DESCRIPTION OF THE TASK
Copy exactly the lines that run from the top of the listing to the line containing "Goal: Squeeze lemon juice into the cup", both ends included, and omit the pictures.
---------- DATA SEGMENT ----------
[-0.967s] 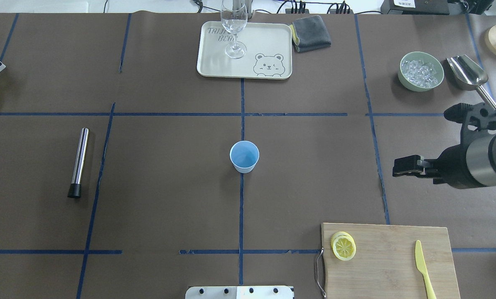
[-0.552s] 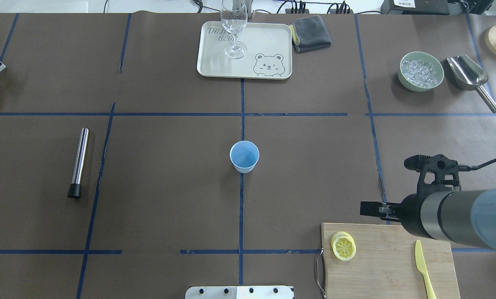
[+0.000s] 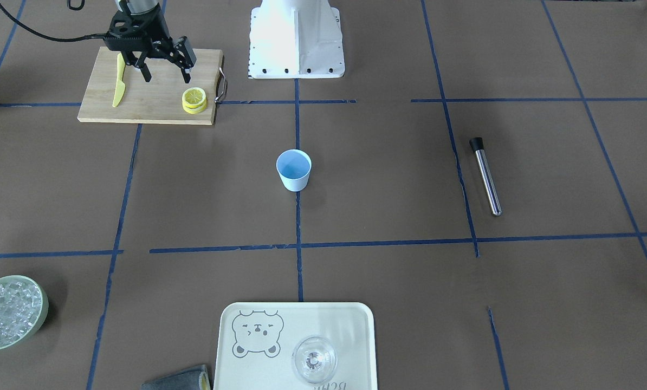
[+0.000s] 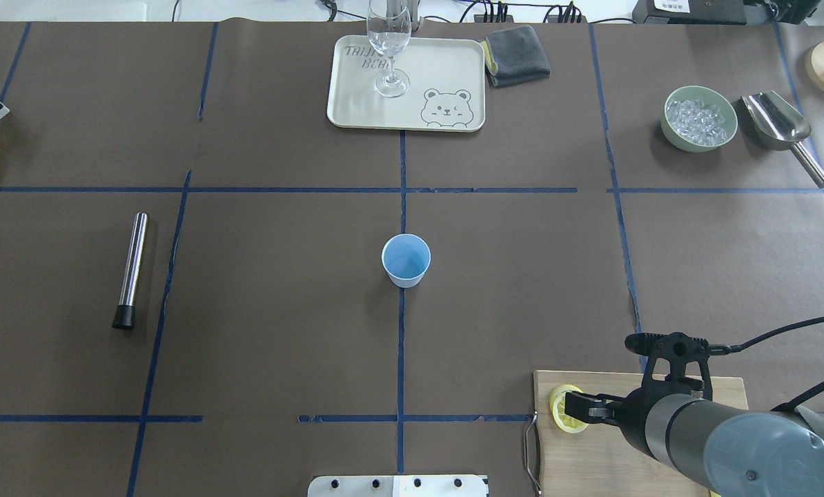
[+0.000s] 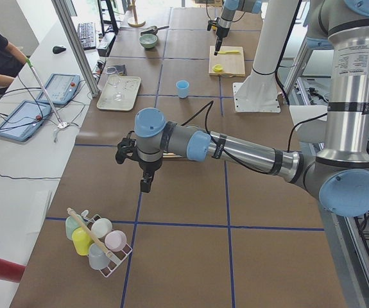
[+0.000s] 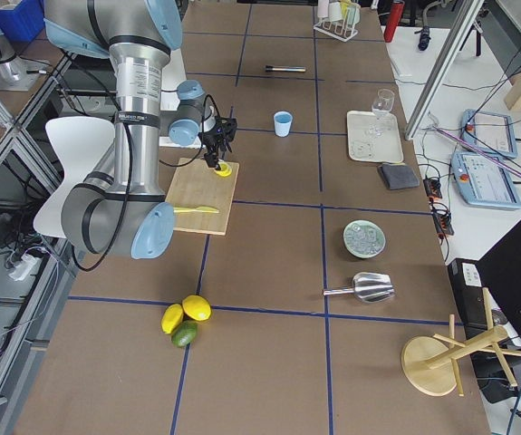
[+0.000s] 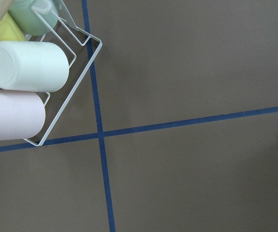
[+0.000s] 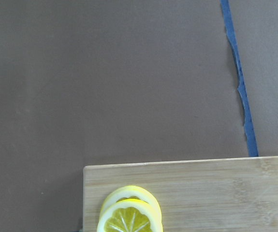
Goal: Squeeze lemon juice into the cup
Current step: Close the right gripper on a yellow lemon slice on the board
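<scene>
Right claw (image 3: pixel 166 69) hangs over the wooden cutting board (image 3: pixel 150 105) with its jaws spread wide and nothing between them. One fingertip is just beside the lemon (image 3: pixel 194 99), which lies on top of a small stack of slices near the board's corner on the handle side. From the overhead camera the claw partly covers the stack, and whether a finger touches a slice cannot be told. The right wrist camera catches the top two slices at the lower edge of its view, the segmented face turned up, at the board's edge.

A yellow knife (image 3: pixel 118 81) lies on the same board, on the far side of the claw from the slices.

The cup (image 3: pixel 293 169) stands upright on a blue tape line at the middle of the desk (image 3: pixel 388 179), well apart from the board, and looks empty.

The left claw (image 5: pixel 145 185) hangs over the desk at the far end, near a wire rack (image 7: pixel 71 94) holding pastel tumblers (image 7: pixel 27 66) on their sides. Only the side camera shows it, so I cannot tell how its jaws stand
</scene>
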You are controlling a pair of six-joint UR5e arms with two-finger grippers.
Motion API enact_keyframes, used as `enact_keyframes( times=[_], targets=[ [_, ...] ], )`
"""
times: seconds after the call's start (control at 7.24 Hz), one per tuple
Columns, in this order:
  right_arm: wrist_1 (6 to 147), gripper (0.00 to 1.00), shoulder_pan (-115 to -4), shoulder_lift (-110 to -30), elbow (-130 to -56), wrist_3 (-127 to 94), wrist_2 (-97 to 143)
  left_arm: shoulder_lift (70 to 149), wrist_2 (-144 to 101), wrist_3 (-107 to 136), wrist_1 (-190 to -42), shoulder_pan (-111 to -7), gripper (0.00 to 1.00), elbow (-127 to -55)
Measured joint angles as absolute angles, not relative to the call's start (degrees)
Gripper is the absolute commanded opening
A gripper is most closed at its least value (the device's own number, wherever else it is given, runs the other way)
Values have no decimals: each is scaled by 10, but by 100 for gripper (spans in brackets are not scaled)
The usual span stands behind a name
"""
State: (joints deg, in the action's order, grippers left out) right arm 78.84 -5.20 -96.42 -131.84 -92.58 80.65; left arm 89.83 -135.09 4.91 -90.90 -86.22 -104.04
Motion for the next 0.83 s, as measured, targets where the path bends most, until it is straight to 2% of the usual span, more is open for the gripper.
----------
WRITTEN ANSWER
[-0.967s] 
[-0.552s] 
[+0.000s] 
[+0.000s] 
[+0.000s] 
[+0.000s] 
[+0.000s] 
[+0.000s] 
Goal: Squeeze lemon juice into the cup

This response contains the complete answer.